はしごと身体の重心を自在に操り、危なっかしく見せながら、ちゃんと笑いにする。
一歩間違えば転倒する。
それを「すごいでしょう」と見せるのではなく、笑わせてしまう。
あれもまた、簡単そうに見せるために、どれほど身体に芸を叩き込んだのだろう。
難しい美術史の話をしているのに、難しい話を聞いている感じがしない。
雑談を聞いているうちに、気がつけば一枚の絵の背景や、その時代のことまで少し分かったような気持ちになっている。

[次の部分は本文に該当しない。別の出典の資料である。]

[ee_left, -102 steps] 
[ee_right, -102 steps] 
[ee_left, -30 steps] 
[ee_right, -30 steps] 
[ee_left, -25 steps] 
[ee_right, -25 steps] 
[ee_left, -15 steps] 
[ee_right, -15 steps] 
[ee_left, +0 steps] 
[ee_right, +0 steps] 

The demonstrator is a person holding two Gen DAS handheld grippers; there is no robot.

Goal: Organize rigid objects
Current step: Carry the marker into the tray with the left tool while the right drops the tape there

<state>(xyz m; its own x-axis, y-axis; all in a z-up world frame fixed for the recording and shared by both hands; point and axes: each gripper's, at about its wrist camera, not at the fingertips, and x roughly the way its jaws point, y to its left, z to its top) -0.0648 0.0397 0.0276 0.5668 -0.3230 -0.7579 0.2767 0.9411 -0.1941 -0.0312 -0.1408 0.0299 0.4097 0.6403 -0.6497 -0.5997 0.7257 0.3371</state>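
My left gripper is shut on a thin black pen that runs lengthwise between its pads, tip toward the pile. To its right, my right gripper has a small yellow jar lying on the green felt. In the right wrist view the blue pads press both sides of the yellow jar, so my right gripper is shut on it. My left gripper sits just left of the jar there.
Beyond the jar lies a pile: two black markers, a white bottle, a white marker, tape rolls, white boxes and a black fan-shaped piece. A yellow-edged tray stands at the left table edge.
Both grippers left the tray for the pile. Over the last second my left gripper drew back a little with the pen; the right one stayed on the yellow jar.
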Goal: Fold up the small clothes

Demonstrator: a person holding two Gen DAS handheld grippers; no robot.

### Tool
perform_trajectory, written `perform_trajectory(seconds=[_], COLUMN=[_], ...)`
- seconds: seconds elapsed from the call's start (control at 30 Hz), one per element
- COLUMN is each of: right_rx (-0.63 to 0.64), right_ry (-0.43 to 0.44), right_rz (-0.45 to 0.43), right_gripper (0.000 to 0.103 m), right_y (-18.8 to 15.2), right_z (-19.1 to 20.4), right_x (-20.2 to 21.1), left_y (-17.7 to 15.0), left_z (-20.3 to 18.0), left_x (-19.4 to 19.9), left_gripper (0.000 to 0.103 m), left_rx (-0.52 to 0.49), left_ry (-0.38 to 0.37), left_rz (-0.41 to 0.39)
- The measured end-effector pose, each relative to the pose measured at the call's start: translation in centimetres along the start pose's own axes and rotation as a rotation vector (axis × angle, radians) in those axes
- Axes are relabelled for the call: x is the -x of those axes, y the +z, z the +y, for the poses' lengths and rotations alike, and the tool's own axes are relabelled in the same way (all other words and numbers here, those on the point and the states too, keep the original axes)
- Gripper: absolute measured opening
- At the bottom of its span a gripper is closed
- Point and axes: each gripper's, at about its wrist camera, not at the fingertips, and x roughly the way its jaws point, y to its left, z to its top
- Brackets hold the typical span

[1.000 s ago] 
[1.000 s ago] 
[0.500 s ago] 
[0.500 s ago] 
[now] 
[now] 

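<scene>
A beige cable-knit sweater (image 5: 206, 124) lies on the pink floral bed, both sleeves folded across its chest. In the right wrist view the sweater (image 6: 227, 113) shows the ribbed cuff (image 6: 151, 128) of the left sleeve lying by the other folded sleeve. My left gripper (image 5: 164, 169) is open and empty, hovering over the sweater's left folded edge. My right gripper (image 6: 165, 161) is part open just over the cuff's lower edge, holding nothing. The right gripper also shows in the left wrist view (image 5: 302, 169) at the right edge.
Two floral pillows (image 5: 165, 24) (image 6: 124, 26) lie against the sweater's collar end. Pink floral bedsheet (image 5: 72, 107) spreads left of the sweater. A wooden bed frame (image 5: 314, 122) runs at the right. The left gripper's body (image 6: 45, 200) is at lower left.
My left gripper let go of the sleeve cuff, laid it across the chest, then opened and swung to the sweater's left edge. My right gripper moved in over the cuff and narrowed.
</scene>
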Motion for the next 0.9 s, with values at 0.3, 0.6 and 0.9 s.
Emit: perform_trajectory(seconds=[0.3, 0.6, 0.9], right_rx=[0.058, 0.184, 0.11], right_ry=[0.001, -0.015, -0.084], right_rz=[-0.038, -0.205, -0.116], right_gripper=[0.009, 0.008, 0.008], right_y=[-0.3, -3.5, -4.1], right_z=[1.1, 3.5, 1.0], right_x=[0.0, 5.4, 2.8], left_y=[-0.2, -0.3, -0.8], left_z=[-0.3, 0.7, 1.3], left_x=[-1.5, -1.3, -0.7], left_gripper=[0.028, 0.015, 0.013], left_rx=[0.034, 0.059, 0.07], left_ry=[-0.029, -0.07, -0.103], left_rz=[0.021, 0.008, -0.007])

でも、あんなふうに話すためには、その何十倍、何百倍ものことを知っていなければならないはずだ。
知識を見せびらかさない。
技術を見せびらかさない。
それなのに、見ているうちに、
「あれ? この人、ものすごい人なんじゃないか」
と、こちらが気づいてしまう。
私は、そういう人が好きなのかもしれない。
そして考えてみれば、これは音楽も同じなのではないか。
難しい曲をものすごい速さで弾く。
それももちろん素晴らしい。
けれど、誰でも知っている簡単な旋律を、何でもない顔をして美しく弾く。
こちらの方が、ひょっとするとずっと難しい。
音程、音色、弓の使い方、フレーズ、呼吸。
本当はいろいろなことを考えている。
長い年月をかけて身体に入れてきたものもある。
でも、それを全部聴く人に説明する必要はない。
ただ一つの旋律が自然に流れて、
「なんだか、この音はいいな」
と思ってもらえれば、それでいいのかもしれない。
若い頃は、すごいものは「すごそうに見える」と思っていた。
けれど、この歳になって少し考え方が変わってきた。
簡単そうに描く。
雑談のように話す。
ぼそぼそ喋りながらギターを弾く。
はしご一本を持って舞台に出てくる。
そして、こちらが後になって気づく。
「この人、とんでもないことをやっていたんだな」と。
実力というものは、わざわざ前に出さなくてもいいのかもしれない。
長い時間をかけて身につけたものなら、隠していても、どこかから滲み出てくる。
そんなことを考えながら、昨夜もタブレット純さんを見ていた。
そして時計を見たら、午前3時だった。
これはこれで、ちょっと見過ぎた。